I spent my teen years babysitting, but when I had my first daughter, I felt completely thrown. My husband took a few days off after the birth of our daughter, Anneka, and that helped a great deal, but once he was back at work, I questioned myself. I'd read all of the parenting books, but I felt wholly unprepared. And I began to feel an emotion I hadn't expected: loneliness. Of course, I had this new person with me, a person to love and to cuddle, but I wish someone had told me that life with a newborn can be lonely.
Anneka was born on December 19, a week before Christmas. She was already overdue and we were afraid she'd be born on Christmas day. When they decided to induce me five days after my due date, I was afraid and excited. My husband stayed right by my side, along with my mother, there to keep me calm and tell me what to expect. Once Anneka was in my arms, I remember thinking that I would never feel alone again.
Arriving home from the hospital on Christmas Eve, we were greeted by family from both sides; by Anneka's grandmothers, aunts and uncles. We had a Christmas celebration, with everyone passing around the newest member of our family and taking pictures with her. My mother didn't want to put baby Anneka down, and surrendered her to my husband's mother only when she had to cook. I remember feeling so beyond loved and blessed.
The following week, my husband went back to work. At the time he worked at a big box store on the north side of Chicago, while we lived on the south side, near downtown. Our families barely visited after that, mostly due to the weather. Chicago is notorious for harsh winters. All through the months of December, January and February, we had snow storm after snow storm. The temperatures fell below zero many times and it was too hard for my mother to take public transportation to get to me. On top of that, my best friend lived all the way in the northern suburbs, and though she drove, she had her own children, including her own newborn daughter.

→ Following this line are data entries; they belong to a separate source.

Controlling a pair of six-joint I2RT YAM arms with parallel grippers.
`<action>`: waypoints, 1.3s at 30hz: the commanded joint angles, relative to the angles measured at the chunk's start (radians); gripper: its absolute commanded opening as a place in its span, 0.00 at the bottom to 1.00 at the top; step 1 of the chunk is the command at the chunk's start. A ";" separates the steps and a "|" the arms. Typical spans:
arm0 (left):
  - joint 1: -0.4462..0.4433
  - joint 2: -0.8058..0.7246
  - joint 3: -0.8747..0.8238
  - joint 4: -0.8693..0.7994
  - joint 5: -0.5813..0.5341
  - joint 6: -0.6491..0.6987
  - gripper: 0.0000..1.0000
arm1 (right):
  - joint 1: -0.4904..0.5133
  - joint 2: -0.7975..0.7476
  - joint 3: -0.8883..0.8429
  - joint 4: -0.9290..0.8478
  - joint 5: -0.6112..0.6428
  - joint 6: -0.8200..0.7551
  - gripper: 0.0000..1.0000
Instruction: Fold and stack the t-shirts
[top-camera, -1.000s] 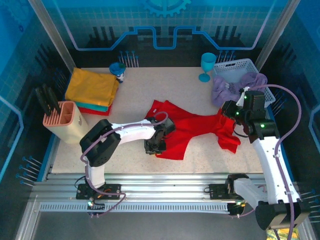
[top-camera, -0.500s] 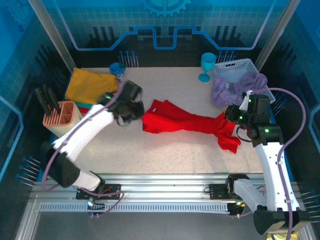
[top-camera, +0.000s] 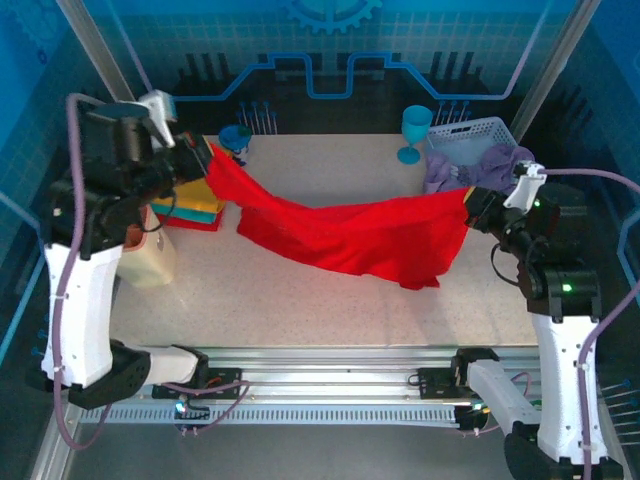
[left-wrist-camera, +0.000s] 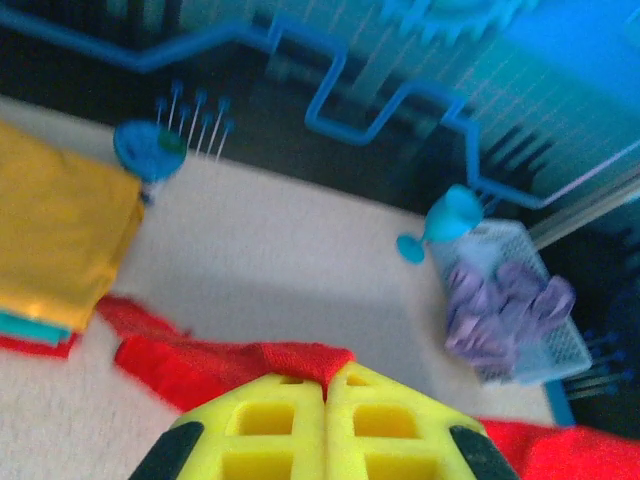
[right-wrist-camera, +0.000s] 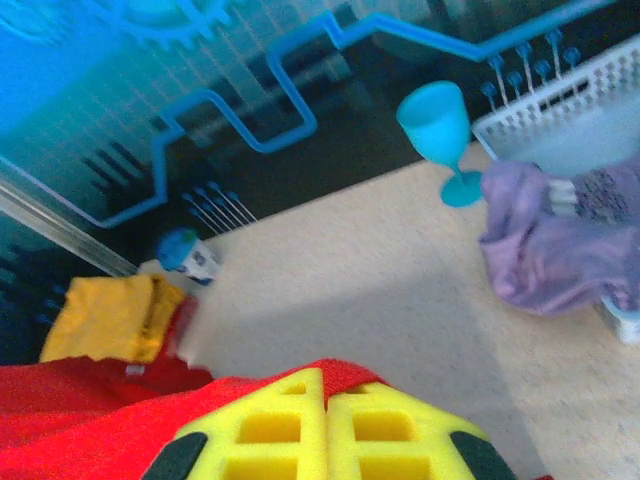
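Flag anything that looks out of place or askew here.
The lavender shirt spills out of the white basket over its rim onto the table. The red shirt hangs stretched between the left gripper and right gripper, sagging in the middle.

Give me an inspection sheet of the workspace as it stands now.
Surface: pale speckled table, no spills seen.
Job's things: red t-shirt stretched between both grippers, sagging mid-span; lavender shirt draped over white basket; folded stack, mustard on top, far left.
Clutter: teal goblet, blue cup, knife holder.
Grippers: left gripper and right gripper each shut on the red t-shirt.
Cables: lavender cables loop off each arm, apparently clear of the cloth.
Surroundings: blue wall panels.
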 joint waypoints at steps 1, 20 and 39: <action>0.040 0.105 0.152 -0.044 0.041 0.063 0.00 | -0.016 0.049 0.060 0.052 -0.043 0.042 0.00; 0.348 0.817 0.571 0.905 0.686 -0.495 0.00 | 0.085 0.625 0.344 0.911 -0.019 0.051 0.00; 0.234 0.081 -0.338 0.985 0.533 -0.030 0.00 | 0.059 0.252 -0.164 0.684 0.054 -0.013 0.00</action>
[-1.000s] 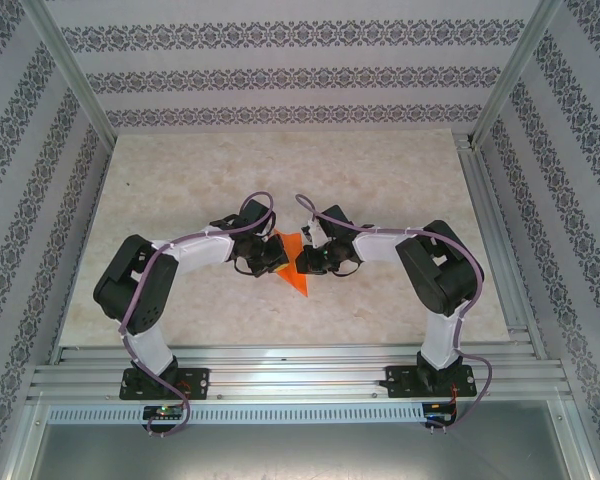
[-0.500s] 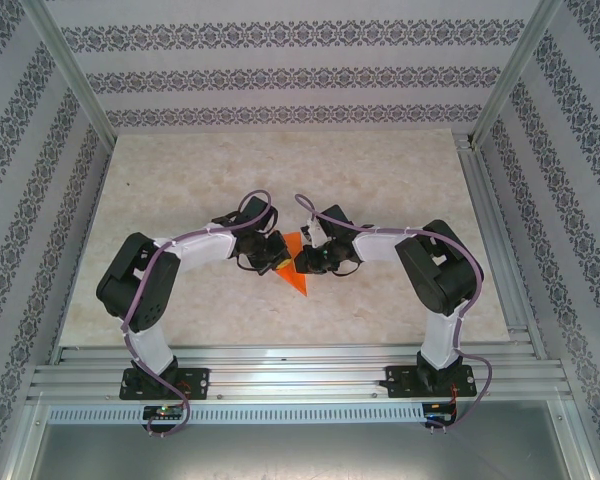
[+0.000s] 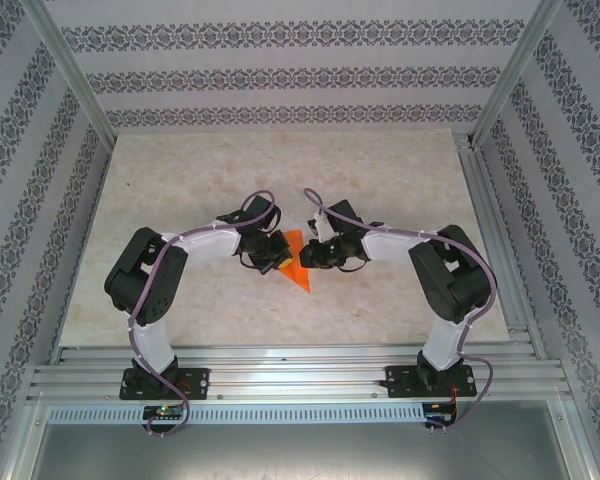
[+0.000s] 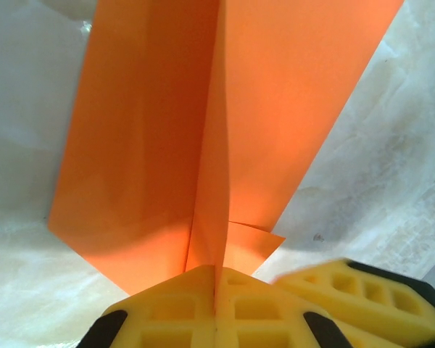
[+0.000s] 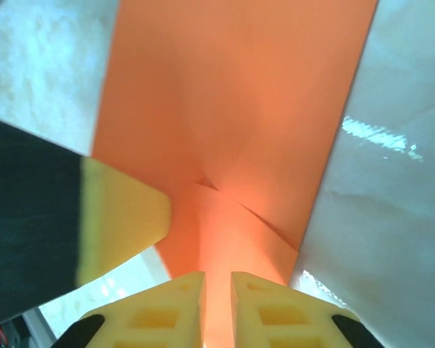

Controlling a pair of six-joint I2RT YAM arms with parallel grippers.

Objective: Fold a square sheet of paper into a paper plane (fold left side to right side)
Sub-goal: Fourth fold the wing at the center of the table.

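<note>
1. Rails at the near edge carry both arm bases. The arms bend inward and meet mid-table.
2. Clenched left gripper: yellow fingers pressed flat together on the raised centre crease of the paper plane, at its near end. Orange wings spread to either side of the crease.
3. Slightly parted right gripper: the fingers stand a narrow slit apart, with orange paper running into the slit. Cannot tell whether the pads bite or merely flank it. One left finger sits just beside it, over the same sheet; contact unclear.
4. The plane lies mid-way across the marbled table, between the two grippers, with its pointed tip toward the arm bases in the overhead view. It rests straight on the table top, in no tray or bin.
5. Risk, my reading: both grippers crowd one short stretch of thin paper.
   - If the arms pull apart or twist while both hold, the sheet tears or takes a stray crease. Small wrinkles show near the right fingers.
   - If the right side lets go unevenly, the folded side may spring open and the fold land off the centre line.
6. Beyond: patterned walls enclose the cell.
</note>
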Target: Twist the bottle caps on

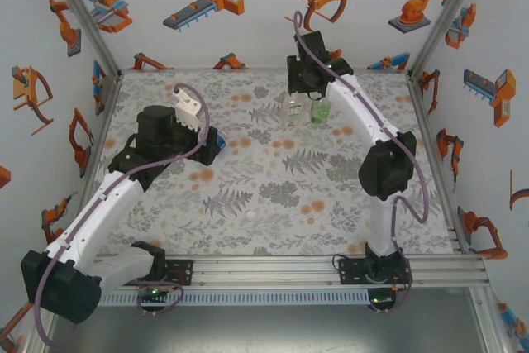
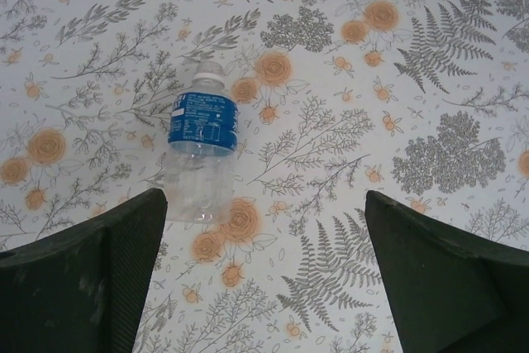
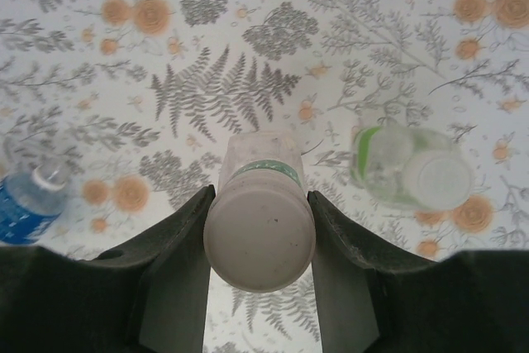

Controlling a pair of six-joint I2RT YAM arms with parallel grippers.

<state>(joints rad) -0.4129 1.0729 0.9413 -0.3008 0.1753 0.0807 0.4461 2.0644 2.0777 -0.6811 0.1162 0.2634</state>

I remember a night where Anneka wouldn't stop crying. I'm a very patient person when it comes to kids, but this night was unlike any other. Anneka wouldn't go to sleep and as soon as she would doze off in my arms, she'd wake up crying again. I was confused and terrified. My mother was on the phone trying to give me advice. My husband wasn't answering my texts and I wasn't too familiar with any of my neighbors. At the end of my rope, I began crying. I was a few minutes from calling 911 and rushing my baby to the hospital.
By the time I heard from my husband, the situation had gotten worse — by which I mean me. He called to ask what was wrong and I was crying so hard he could barely understand me. My mind began to race about all of the things that could possibly be wrong with our baby. He told me he had to stay after work to help with a shipment they had to restock and I thought with horror that I would have to deal with this alone, and I would probably always have to.
I figured out what the culprit was when my baby stopped crying to burp, then threw up a decent amount of milk onto my shoulder and down my back. I had simply overfed her and upset her tummy. Once she brought it up, and I cleaned her and myself up, she fell asleep peacefully in my arms. Bry got home a few hours later that night to see me still holding our little baby in my arms, afraid to put her down.
It is normal to feel lonely, especially in the beginning. Even now, as a mom of four, there are times when I feel lonely, even while trying to find time to myself.
Postpartum depression affects 10-15 percent of women, according to the World Health Organization. Paternity leave is rarely paid, a few progressive companies being the exception. The time taken can range from a few days to a week or two, meaning that women are often on their own and susceptible to challenging emotional terrain. Even in the best situations and with a lot of help, being a new mom can be scary and difficult. At times, I questioned, after the birth of each of my children, if I was starting to feel too overwhelmed and sad. I spoke with my OB-GYN at my postpartum appointments about how I was feeling mentally. I knew what to look out for, especially this last time with my son. Being educated about postpartum depression and knowing what the signs are means you don't have to suffer in silence. It's also very important to be open and honest with your doctor.
I've had help quite often, from family coming to visit and help from my daughters. Now that I'm in my late 30s with four kids, more often than not I'm searching for alone time. I often need peace and quiet to write, nap or even just to watch YouTube videos about people who decided to live in vans and travel.
But of course you usually don't hear that side of it. It seems as if no one really talks about the loneliness you feel when you're home alone with your newborn and your partner goes back to work.
I honestly didn't know what to expect after giving birth the first time. I didn't know how alone I would feel because you assume that the baby will provide some sort of companionship. But to all of the new moms out there, I want you to know that it's OK to feel lonely and that you should reach out to a friend or relative who's been through it so you know it's not just you. The newborn period is not always the dreamy, romantic, spiritual time of bonding that people tell you to expect. There sometimes are tears and confusion, and you're absolutely not alone in experiencing that.